Kainic acid (30 mg/kg., i.p.) injection to mice blocks long-term potentiation (LTP) caused in hippocampal CA1 neurons by stimulation of the Schaffer collaterals. Field excitatory potentials (fEPSPs) were evoked in brain slice preparations by 100 µs duration square wave pulses every 20 s (stimulation strength, 7 mA). LTP was induced by high frequency stimulation (100 Hz for 1 s, repeated two times at an interval of 20 s). Experimental arrangement and original tracings in preparations taken from saline- and KA-treated mice (A).
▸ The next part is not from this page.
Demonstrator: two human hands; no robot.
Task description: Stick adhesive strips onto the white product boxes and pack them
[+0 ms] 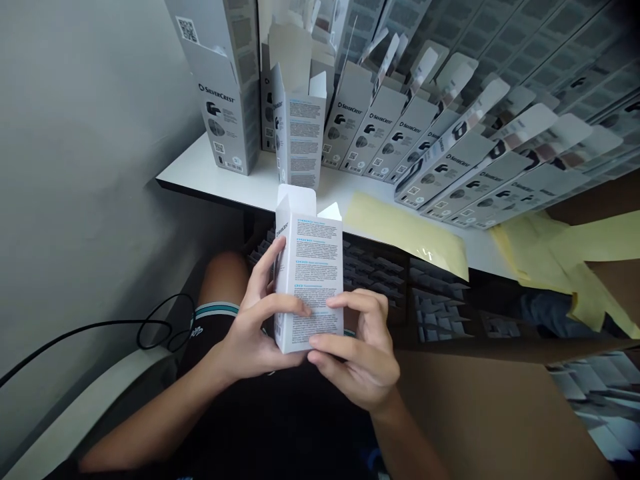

Electrophysiological measurement were made 24 h after injecting KA. The LTP was determined in the last 10 min of recording as a % over baseline value (B-F). (B) fEPSP slopes recorded for 30 min before and 60 min after high frequency stimulation in saline- and KA-injected animals. (C) Abolition of the effect of KA, when it was injected together with JNJ-47965567 (30 mg/kg, i.p.), on the fEPSP slope. (D) Abolition of the effect of KA injection when JNJ-47965567 (1 µM) was superfused onto brain slices. (E, F) Abolition of the effect of KA, when it was injected together with KW6002 or SCH58261 (3 mg/kg, i.p.) of mice before preparing brain slices. The unpaired t-test was used to calculate the levels of statistical significance in case of normal distribution; *P < 0.05, n.s. P > 0.05 (B, t = 2.205; C, t = 0.1701; D, t = 0.1099; F, t = 0.8476). The Man-Whitney test was used to calculate statistical significance in case of non-normal distribution; n.s. P > 0.05 (E, U = 23). The number of experiments varied between 6 and 9.